Rien ne s’oppose à la nuit – Delphine de Vigan

À la suggestion d’une amie, je commence la lecture de Rien ne s’oppose à la nuit de Delphine de Vigan. Dès les premières pages, je savais que je tenais dans mes mains un livre qui allait m’habiter et me poursuivre pendant longtemps. La narratrice trouve sa mère, suicidée, et décide de raconter la vie de celle qui l’a mise au monde et qui a tenté de jouer son rôle de mère malgré ses fortes tendances dépressives et sa maladie mentale. Delphine de Vigan a interviewé beaucoup de gens de sa famille ainsi que de ses connaissances pour arriver à écrire ce récit. Par contre, elle nous l’annonce d’emblée, c’est forcément à un jeu de reconstruction qu’elle se prête, puisque sa vision de sa mère n’est pas celle de n’importe qui de son entourage, et la vision de la jeunesse de sa mère ne lui a apportée que par les témoignages de ceux qui l’ont côtoyé durant ses années, donc c’est forcément un travail de création que doit faire l’écrivaine pour ces passages.

Sur la couverture (ou sur la jaquette de l’édition grand format), on peut voir une femme blonde, cigarette à la main baguée et d’une beauté remarquable. C’est Lucille, mère de Delphine et je pense que cette image renforce en tout l’histoire. On y revient sans cesse durant la lecture, comme un point de repère. On veut vraiment savoir ce qui a pu se passer pour cette belle jeune femme, pour qu’elle en arrive un jour à vouloir mourir. L’écrivaine soulève des questions douloureuses tout au long du roman:

Jusqu’où aller dans la fiction et la réalité dans un récit autant ancrer dans les faits, les témoignages et l’enquête? Souvent, on sent qu’elle souffre de devoir toujours se rapporter à ses notes pour raconter et rapporter dans le détail, et non seulement ce qu’elle pense ou ce dont elle se souvient. Les prises d’ancrage au réel sont autant de bouées que de poids pour son écriture.

« Sans doute avais-je espéré que, de cette étrange matière, se dégagerait une vérité. Mais la vérité n’existait pas. Je n’avais que des morceaux épars et le fait même de les ordonner constituait déjà une fiction. […] Que cherchais-je au fond si ce n’était approcher la douleur de ma mère, en explorant le contour, les replis secrets, l’ombre portée. »
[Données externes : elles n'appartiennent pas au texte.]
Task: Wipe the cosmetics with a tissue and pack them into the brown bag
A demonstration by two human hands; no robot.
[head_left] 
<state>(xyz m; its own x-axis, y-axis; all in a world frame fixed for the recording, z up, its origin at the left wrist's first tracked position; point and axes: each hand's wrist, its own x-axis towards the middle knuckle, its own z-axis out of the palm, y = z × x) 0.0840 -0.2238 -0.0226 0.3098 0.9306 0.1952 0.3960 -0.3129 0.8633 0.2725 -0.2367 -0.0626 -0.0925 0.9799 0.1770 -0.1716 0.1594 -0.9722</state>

Où doit arrêter le malheur, la généalogie du malheur dans une famille? Est-ce que donner prise au malheur le rend tangible et le crée? N’est-ce pas ceci au fond l’histoire de chaque famille? Chaque famille abrite ses reconstructions narratives, surtout si les principaux acteurs nous ont quittés.

« J’ignore comment ces choses (l’inceste, les enfants morts, le suicide, la folie) se transmettent. Le fait est qu’elles traversent les familles de part en part, comme d’impitoyables malédictions, laissent des empreintes qui résistent au temps et au déni. »

Mais la plus grande question soulevée par le roman est celle-ci:

« C’est ainsi que je les ai interrogés, sans jamais poser cette question à laquelle ils ont pourtant répondu: est-ce que la souffrance était déjà là?« 

Voilà, c’est dit: est-ce que la souffrance était déjà là, lorsque Lucile, petite, jouait avec ses poupées et apprenait le piano? Est-ce que c’était déjà en elle avant toutes les catastrophes familiales? Et surtout: est-ce que Delphine en était à l’abri? Ces enfants à elle, étaient-ils protégés? Que de questions…

C’est une voix forte qu’à Delphine, une voix qui voulait raconter sa mère, une voix touchante qui porte une lecture nécessaire, mais troublante.